Government has hiked interest rates on savings deposits, National Savings Certificate (NSC), Public Provident Fund (PPF), Kisan Vikas Patra (KVP), and Sukanya Samriddhi Account scheme by 30-40 basis points for the third quarter of this fiscal year. Government reviews interest rates on these schemes on quarterly basis. Since April 2016, interest rate on these schemes was kept in sync with market interest rates but now government has raised the rates because it needs more money finance widening fiscal deficit. The last revision was made in January-March quarter of 2017-18 when interest rate on schemes was reduced by 20 basis points.
Interest rate on PPF, Senior Citizen Savings Scheme, KVP, Sukanya Samriddhi Account Scheme and five-year NCS have been increased by 40 basis points, while that of one-year, two-year, three-year time deposit have been increased by 30 basis points. Kisan Vikas Patra is a saving certificate launched by India post in 1998 to encourage saving among farmers and rural areas. The hike interest rate on vikas patra will be duly beneficial because it will encourage the farmers to save more and give better returns on their saving deposits and on the other hand government will get money to finance fiscal deficit which has touched Rs 5.40 lakh crore for April-July or 86.5 percent of the budgeted target of the current financial year 2018-19. The money government which will get through vikas patra will be cheaper than what it could borrow from other sources.
Public Provident Fund (PPF) saving as well tax saving instrument was launched by finance ministry in 1968. In last four years interest rate has ranged from 7.6 percent to 8.7 percent, whenever government needs more money it raises interest rates on PPF schemes which encourages people to purchase this instrument. However, in long raising interest rates hurts government finances because it must pay more interest when these interments mature. National Savings Certificates (NSC) is an Indian government bond issued to encourage small savings. The purchase of this is also tax exempted under Section 80C of Income Tax Act, 1961. Most of these small savings are main source of investment for the rural population due to poorer accessibility of banks in rural areas of the country. Therefore these instruments of savings are issued through India post which has unparalleled network in rural parts of the country.
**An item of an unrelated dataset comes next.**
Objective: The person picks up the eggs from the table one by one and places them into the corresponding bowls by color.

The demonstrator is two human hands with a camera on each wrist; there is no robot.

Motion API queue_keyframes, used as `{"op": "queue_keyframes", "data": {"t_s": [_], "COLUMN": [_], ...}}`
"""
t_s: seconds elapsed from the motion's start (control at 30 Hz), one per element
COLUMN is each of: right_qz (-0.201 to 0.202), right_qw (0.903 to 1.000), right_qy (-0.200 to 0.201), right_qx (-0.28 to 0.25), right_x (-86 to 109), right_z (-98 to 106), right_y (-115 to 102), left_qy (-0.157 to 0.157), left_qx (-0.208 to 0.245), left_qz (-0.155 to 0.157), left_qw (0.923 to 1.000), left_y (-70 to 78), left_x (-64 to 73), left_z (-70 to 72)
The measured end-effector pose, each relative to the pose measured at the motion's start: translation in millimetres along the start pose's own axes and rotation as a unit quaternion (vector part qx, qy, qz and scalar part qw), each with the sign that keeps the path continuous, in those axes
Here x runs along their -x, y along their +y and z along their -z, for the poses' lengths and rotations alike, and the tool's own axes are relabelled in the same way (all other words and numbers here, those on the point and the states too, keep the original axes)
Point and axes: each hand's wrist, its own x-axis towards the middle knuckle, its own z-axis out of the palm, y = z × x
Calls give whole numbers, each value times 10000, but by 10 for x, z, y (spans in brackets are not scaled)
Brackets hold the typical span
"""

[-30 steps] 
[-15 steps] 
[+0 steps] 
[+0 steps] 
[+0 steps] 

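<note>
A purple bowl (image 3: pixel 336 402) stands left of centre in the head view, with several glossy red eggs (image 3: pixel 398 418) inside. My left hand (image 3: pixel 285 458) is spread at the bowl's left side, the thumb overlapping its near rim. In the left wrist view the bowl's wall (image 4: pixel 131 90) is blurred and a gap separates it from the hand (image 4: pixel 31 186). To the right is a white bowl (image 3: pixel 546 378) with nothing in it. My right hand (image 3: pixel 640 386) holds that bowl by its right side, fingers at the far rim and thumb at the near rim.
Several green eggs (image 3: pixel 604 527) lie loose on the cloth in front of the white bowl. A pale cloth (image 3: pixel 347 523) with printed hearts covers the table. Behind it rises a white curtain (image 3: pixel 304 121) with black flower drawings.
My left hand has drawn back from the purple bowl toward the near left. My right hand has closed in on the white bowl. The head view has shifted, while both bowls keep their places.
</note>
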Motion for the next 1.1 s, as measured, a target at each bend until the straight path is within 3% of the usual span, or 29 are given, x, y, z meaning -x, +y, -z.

Small savings are major source to earn some extra money for lower middle class and poor people of the country. These schemes were encouraged by previous governments to improve the condition of urban lower middle class and rural people of the country. These savings are also important source of capital for government to finance fiscal deficits. There are other sources like government securities but those are more favorable when public finance is in good condition. At times like these when fiscal deficit is widening, deposits from small savings is the best source of capital.